DIRECTIONS FOR THIS TASK => If pictures appear among the lines below, leave them out while you return exactly the lines from the one with "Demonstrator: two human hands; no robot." through the one with "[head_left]".

SOURCE INFORMATION =>
********************
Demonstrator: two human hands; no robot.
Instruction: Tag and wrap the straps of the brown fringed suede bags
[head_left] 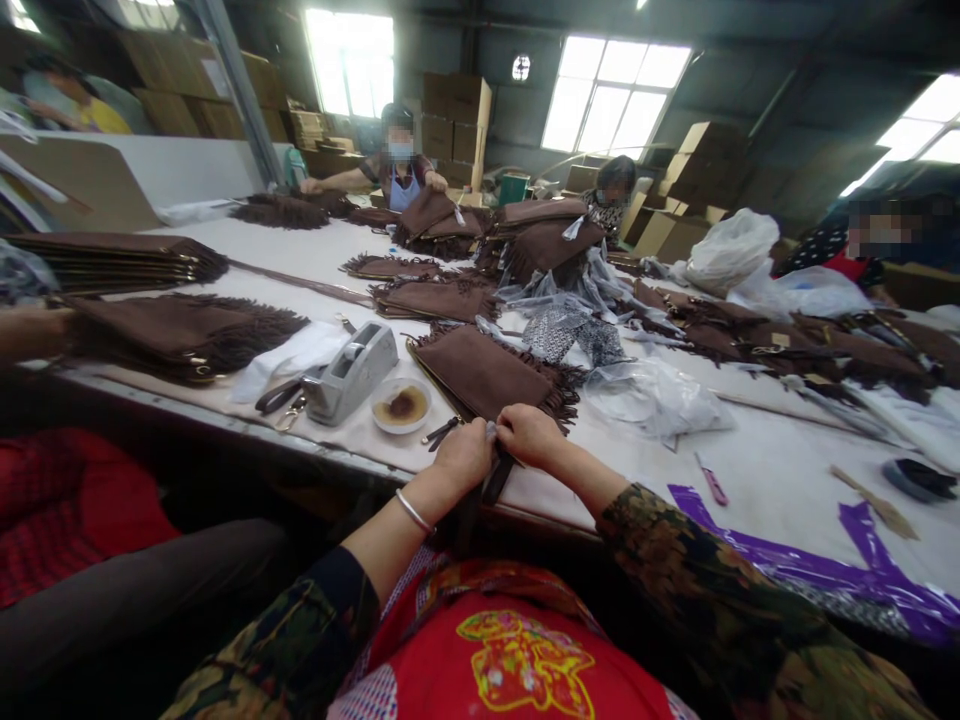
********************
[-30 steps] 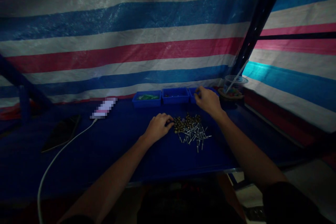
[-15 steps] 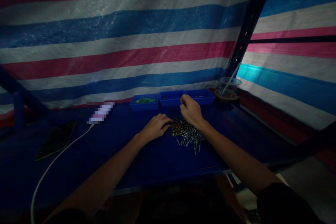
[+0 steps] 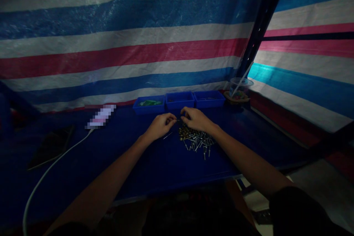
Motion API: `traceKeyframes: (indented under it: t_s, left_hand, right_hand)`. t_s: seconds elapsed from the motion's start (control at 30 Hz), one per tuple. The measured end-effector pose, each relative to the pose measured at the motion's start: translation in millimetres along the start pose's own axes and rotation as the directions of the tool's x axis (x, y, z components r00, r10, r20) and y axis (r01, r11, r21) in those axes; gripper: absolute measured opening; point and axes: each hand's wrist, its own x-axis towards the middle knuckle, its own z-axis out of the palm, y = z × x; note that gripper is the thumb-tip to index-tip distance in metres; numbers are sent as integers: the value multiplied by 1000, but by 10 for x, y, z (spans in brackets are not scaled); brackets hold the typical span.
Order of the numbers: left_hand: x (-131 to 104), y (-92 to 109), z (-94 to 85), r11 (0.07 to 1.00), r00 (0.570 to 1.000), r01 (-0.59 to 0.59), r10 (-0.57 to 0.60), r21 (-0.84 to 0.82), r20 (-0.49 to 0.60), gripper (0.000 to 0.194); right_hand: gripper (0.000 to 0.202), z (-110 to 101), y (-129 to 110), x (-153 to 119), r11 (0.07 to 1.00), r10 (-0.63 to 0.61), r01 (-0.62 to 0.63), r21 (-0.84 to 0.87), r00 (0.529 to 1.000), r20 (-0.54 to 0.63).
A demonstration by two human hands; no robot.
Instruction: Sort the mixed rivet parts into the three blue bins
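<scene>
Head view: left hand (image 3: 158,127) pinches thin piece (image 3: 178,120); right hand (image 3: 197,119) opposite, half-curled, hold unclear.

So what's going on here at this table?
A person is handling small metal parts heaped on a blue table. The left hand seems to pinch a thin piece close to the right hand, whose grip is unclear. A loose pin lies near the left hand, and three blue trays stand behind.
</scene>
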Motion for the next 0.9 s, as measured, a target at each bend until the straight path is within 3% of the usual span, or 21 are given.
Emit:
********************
ANSWER FOR THIS EXERCISE =>
Demonstrator: two human hands; no robot.
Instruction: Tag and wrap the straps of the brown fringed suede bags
[head_left] 

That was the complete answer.